7 ways to avoid getting bogged down when your project starts to feel like a marathon

It’s hard to stay creative throughout the day when there are so many demands on your time and energy. To avoid getting bogged down, especially when your project starts feeling like a marathon, try these approaches to re-energize and reignite creativity in your team.

1. Remind your team about the big picture

People like to know that their work matters. Work is meaningful when it connects to something bigger then the individual. Remind your team about what’s important and why their work makes a difference.

2. Redefine your project as a mission

Leadership expert Warren Bennis said, “great groups think they are on a mission from God… their clear, collective purpose makes everything they do seem meaningful and valuable.” Redefine your project as a mission you and your team can get excited about. Ask everyone on your team to tell a story about what the mission means to him or her. Discuss ways in which you can establish a direction to keep everyone focused on the finish line. Look for ways to create alignment with the goals of your organization, and connect purpose with passion.

3. Cultivate creativity

Ed Catmull, the president of Pixar Animation, and author of Creativity Inc. says his job as a manager is to “create a fertile environment, keep it healthy, and watch for the things that undermine it. Leading for creativity that has more to do with coaching and curating than with asserting control. Command and control style leadership squelches creativity. So does bureaucracy.

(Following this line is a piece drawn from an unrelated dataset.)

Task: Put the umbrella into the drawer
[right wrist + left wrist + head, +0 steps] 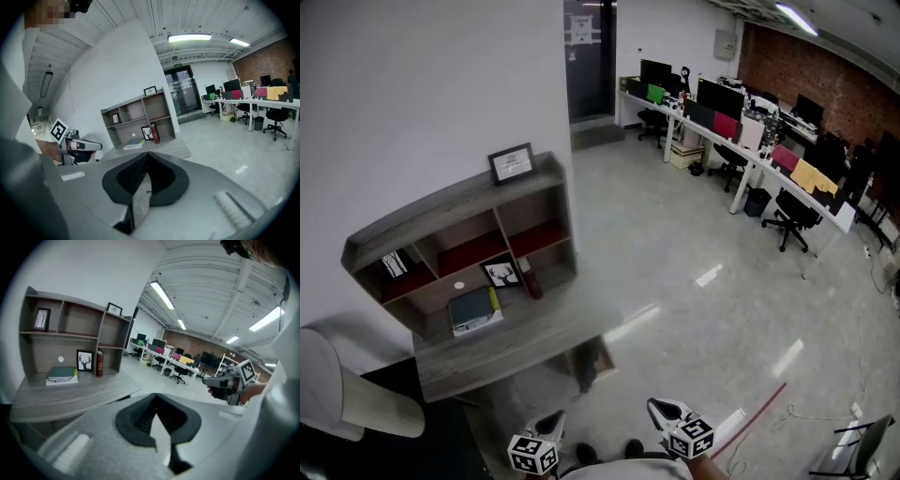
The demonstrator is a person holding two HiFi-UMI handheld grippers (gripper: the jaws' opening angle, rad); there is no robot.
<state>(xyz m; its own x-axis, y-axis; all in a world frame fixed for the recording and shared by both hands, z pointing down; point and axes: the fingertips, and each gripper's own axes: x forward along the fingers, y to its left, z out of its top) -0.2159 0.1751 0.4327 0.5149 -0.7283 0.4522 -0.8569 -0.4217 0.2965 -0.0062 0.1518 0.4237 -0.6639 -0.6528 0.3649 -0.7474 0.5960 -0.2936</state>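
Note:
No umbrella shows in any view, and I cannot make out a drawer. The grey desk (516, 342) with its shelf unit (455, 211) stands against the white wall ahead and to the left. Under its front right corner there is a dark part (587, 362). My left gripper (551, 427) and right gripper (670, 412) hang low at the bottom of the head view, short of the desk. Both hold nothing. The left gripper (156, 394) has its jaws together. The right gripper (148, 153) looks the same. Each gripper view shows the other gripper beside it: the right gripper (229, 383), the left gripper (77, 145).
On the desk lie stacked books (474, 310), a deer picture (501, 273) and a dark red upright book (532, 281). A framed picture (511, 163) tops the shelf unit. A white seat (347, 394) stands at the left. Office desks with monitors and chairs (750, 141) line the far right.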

When Claudia Kotchka worked at P&G, she described herself as Chief Barrier Buster. She says, “Creativity is about how you set your team up for success. My job was not to have the answer, but to give my team whatever they needed to create the answer.” It was a shift from the way management is generally thought of–as a senior manager, it’s assumed that you must have the answer.

Set clear goals for your team, then give everyone the creative freedom to explore how they will achieve goals. Carve out dedicated time for creative thinking, and provide your team with the resources they need to get the job done by continually providing them with learning opportunities to enhance their creativity skill-sets.

4. Create rules of engagement with your team

Ask your team these questions and facilitate a candid discussion: How might we build psychological safety in our group so that we can take conceptual risks? How do we make time for creativity when faced with demands to execute? How might we re-design policies and procedures to allow for flexibility, adaptability and diversity?

5. Tell it like it is

Catmull has said that he believes that “Candour is the secret weapon to great results.” Encourage a free flow of ideas and opinions by addressing setbacks quickly to minimize their negative impact, and using them as an opportunity to learn and grow. Air grievances before they fester to maintain a healthy team spirit, as negativity kills creativity.

6. Take time to play and replenish

In the book Play: How It Shapes the Brain, Opens the Imagination and Invigorates the Soul, co-authors Stuart Brown and Christopher Vaughan write that “If we don’t take time to play, we face a joyless life of rigidity, lacking in creativity. The opposite of play isn’t work, but depression.” Share meals together from time to time to create emotional bonds. Try playing improv games to stimulate creativity before you start a meeting. A good resource to go to for improv exercises is Improv Encyclopedia.

7. Celebrate progress every day

What is the best way to motivate employees to do creative work? In their book The Progress Principle, creativity researchers Teresa Amabile and Steven Kramer advise managers,to help people make progress on meaningful work every day. Take a moment to celebrate and recognize the progress that you and your team have made each day.